Not long ago, feeding a large language model more than a few paragraphs of text was a significant technical challenge. Today, models like Gemini 1.5 Pro can process 2 million tokens — roughly 1,500 books — in a single context window. This expansion is not just impressive engineering; it fundamentally changes what AI can do.
What Is a Context Window?
A context window is the total amount of text an LLM can process at once — both as input and output. Everything the model knows about your current conversation, the document you uploaded, the instructions you gave — all of it must fit within the context window.
Why Size Matters
Early GPT models had context windows of just 2,048 tokens. GPT-3 expanded this to 4,096. Today, Claude 3 offers 200K tokens, Gemini 1.5 offers 1M tokens, and some models support 2M or more. This isn't just a quantitative improvement — it's qualitative.

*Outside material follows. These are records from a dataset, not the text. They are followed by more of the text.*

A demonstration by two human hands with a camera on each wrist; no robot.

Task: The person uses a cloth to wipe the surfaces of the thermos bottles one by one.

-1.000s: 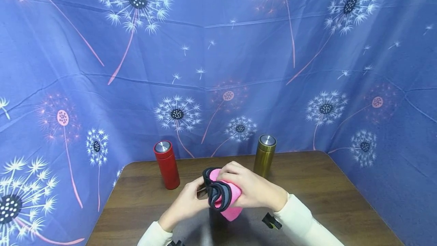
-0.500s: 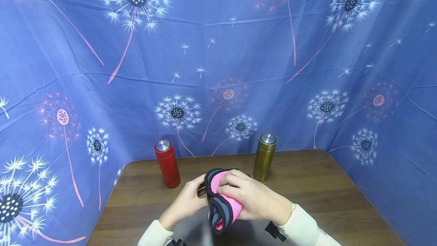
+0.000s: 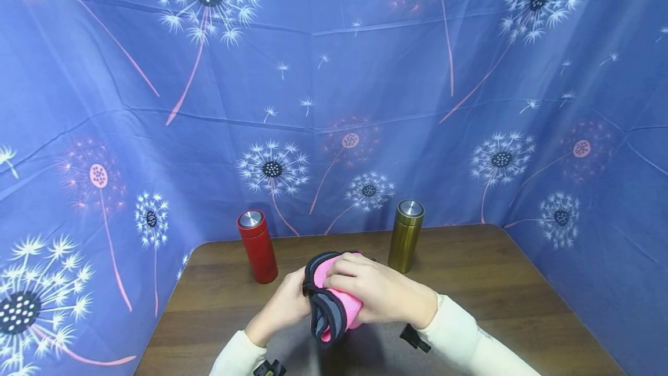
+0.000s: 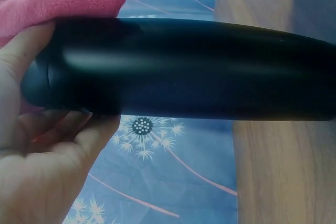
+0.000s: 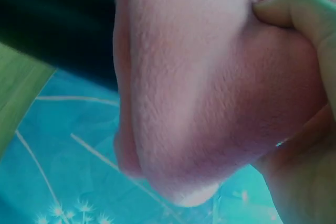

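Observation:
A black cylindrical bottle (image 4: pixel 184 72) fills the middle of the left wrist view. My left hand (image 3: pixel 289 304) grips it near one end, thumb on one side and fingers on the other. A folded cloth (image 3: pixel 348 305), pink with a grey side and black edging, covers that end of the bottle. My right hand (image 3: pixel 383 290) holds the cloth from the right, and its thumb presses into the pink fabric (image 5: pixel 184 77) in the right wrist view. From the head, cloth and hands hide most of the bottle.
On the brown wooden table (image 3: pixel 485 283), a red bottle (image 3: pixel 259 251) with a silver-topped lid stands at the back left. A gold bottle (image 3: pixel 405 239) stands at the back right. Behind and beside the table hangs a blue dandelion-print curtain (image 3: pixel 323 91).
The cloth has turned against the bottle's end, and its hanging pink corner no longer shows. My right hand shifted right and then back left with it. The red and gold bottles stay standing.

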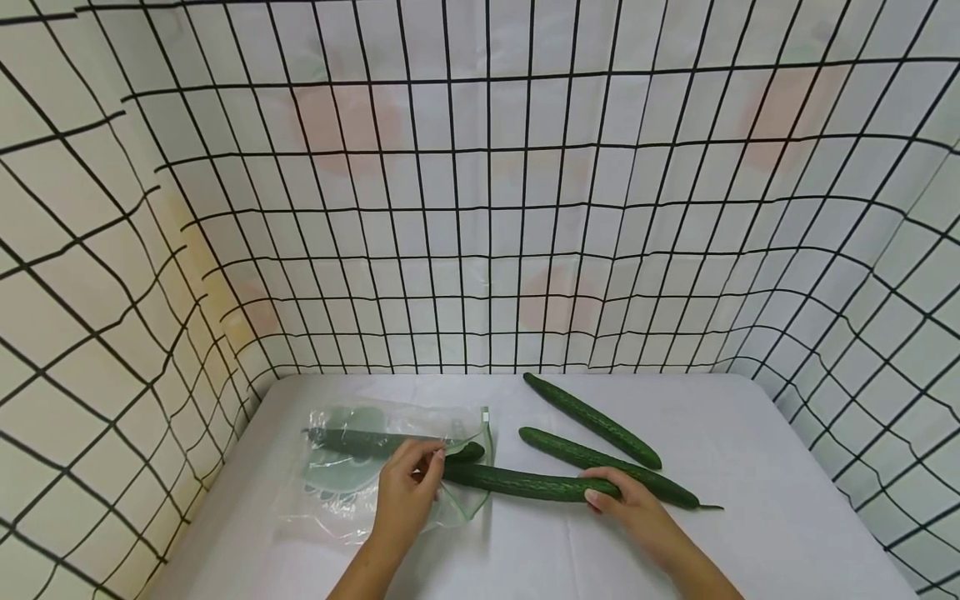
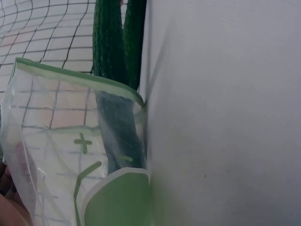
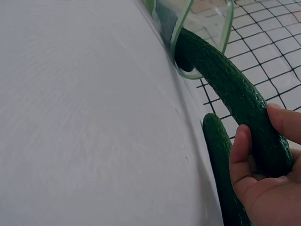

What Becomes Possible With Large Contexts
- Analyzing entire codebases in a single prompt
- Summarizing full books without chunking
- Long-running conversations with complete memory
- Document analysis without retrieval systems
- Multi-document synthesis and comparison
The Challenges
Larger context windows come with real costs. Processing 1M tokens requires enormous compute — both in memory and computation. There's also the lost in the middle problem: research shows LLMs perform worse at retrieving information from the middle of very long contexts compared to the beginning and end.
The Future
Context windows will continue to expand. The more interesting question is whether models will learn to use large contexts effectively — not just process them. The combination of large context windows with improved retrieval and reasoning capabilities may be one of the most important near-term developments in AI.